AVA

v29: full model files sync — kernel, staging, eval, docs, training notebook

771f949 about 1 month ago

4.72 kB

	# Kernel Development Notes — WYRM / GLADIUS

	> "Build the spine before you grow the heads."

	---

	## Current State (Day 58 — April 8, 2026)

	Training: v27 FINAL, 565M dense, ~2.67% complete (step ~400/15000)
	Architecture: 1024d / 24L / 32H / 4096 FFN — Synthase depth attention
	Platform: Kaggle T4 (16GB) — using ~5.56 GB VRAM
	Kernel modules: 17 files in this directory (see below)

	## Where We Are

	The kernel is forming. Synthase depth profiles, PUP uncertainty, SLA², plug membranes, Gaussian head — all active, all training. The curriculum is running all four phases (foundation → reasoning → depth → omega). Loss is grinding down. The re-entry pattern (loss spikes then recovers lower) is the real signal.

	The kernel IS the research contribution. Everything else builds on it.

	## The MoE Decision (Day 58)

	### Analysis Done
	The router (`router.py`) exists with 5 specialist slots (reasoning, math, code, general, gaussian) but is only called for `balance_loss` — a regularization term on a decision that's never made. No token actually routes through specialist FFNs.

	The model already has natural specialist pathways:
	- Language — BPE tokenizer in, BPE logits out
	- Mathematics — math tokenizer in, math logits out
	- Spatial — Gaussian head (3D splats out)
	- Reasoning — cognition module, depth-dependent, PUP uncertainty
	- Raw — byte-level fallback

	These are the Hydra's heads. They just aren't wired as MoE yet.

	### VRAM Calculation
	\| Config \| Params \| VRAM (T4, grad_ckpt) \| Fits? \|
	\|--------\|--------\|---------------------\|-------\|
	\| Dense (current) \| 565M \| 5.56 GB \| ✅ \|
	\| MoE 3 experts × 4096 \| 770M \| ~8.0 GB \| ✅ \|
	\| MoE 4 experts × 4096 \| 971M \| ~9.9 GB \| ✅ \|
	\| MoE 5 experts × 4096 \| 1,173M \| ~11.8 GB \| ✅ \|

	All configurations fit on T4. The 5-expert Hydra at 1.17B runs at ~same speed as dense (top-2 routing = same compute per token, more capacity).

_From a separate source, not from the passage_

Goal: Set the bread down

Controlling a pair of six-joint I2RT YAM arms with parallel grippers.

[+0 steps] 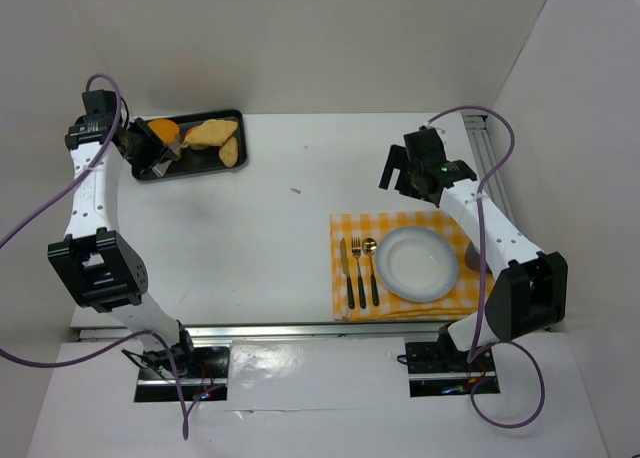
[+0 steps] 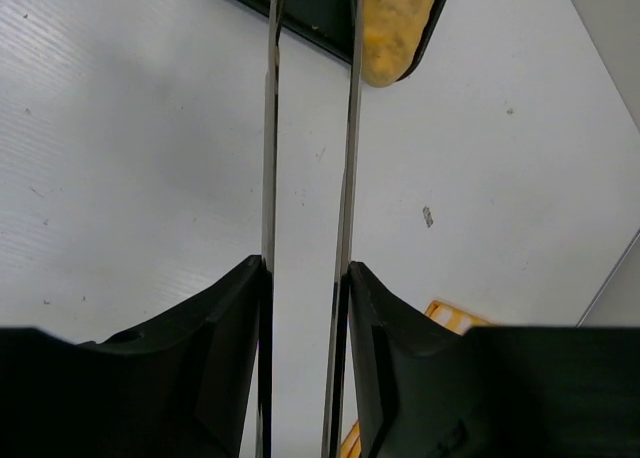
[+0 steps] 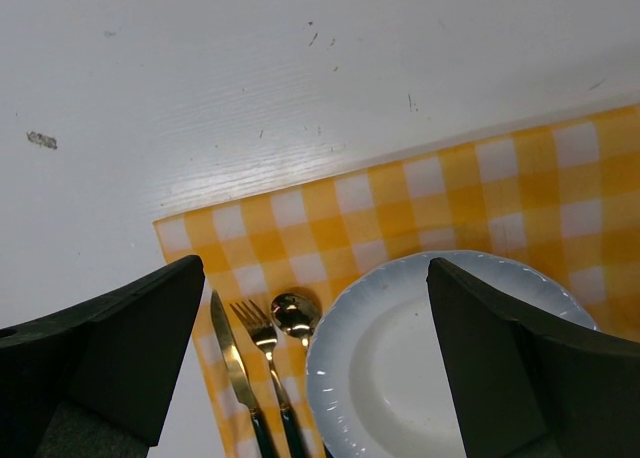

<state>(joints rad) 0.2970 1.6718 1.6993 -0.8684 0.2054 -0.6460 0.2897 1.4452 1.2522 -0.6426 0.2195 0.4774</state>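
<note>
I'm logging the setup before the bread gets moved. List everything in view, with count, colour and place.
table: 1, white, under everything
tray: 1, black, far left of the table
bread: 1, bright orange and round, at the tray's left end
bread slices: 2, golden brown, in the tray, right of the bread
placemat: 1, yellow-and-white checked, on the table's right side
plate: 1, white, empty, on the placemat
knife, fork, spoon: 1 each, gold-toned with dark handles, on the placemat left of the plate
tongs: 1, metal, between the left gripper's fingers, pointing at the tray
left gripper: 1, black, at the tray, gripping the tongs
right gripper: 1, black, open, above the placemat
</note>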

	### Decision: KERNEL FIRST, MoE LATER

	Rationale:
	1. The kernel innovations (Synthase, PUP, SLA², memory, curriculum) need to prove themselves on the dense model first
	2. If something goes wrong with MoE, we can't tell if it's kernel or routing — two unknowns in one equation
	3. Progressive expansion (the paper) says: train small, prove it works, expand with knowledge intact
	4. The eval baseline must be clean — Synthase 565M vs Vanilla 565M, same data, same compute
	5. MoE warm-start from proven dense weights is strictly better than cold-wiring at step 400

	Sequence:
	1. ✅ Let current 565M dense train through all 4 curriculum phases
	2. 🔲 Eval at milestones (5K, 10K, 15K) — prove Synthase beats vanilla
	3. 🔲 Wire MoE: copy dense FFN → 5 expert FFNs + small noise, router from plug membrane signals
	4. 🔲 Continue training as 1.17B MoE — backbone representations transfer
	5. 🔲 Paper: "Progressive Expansion from Dense to MoE"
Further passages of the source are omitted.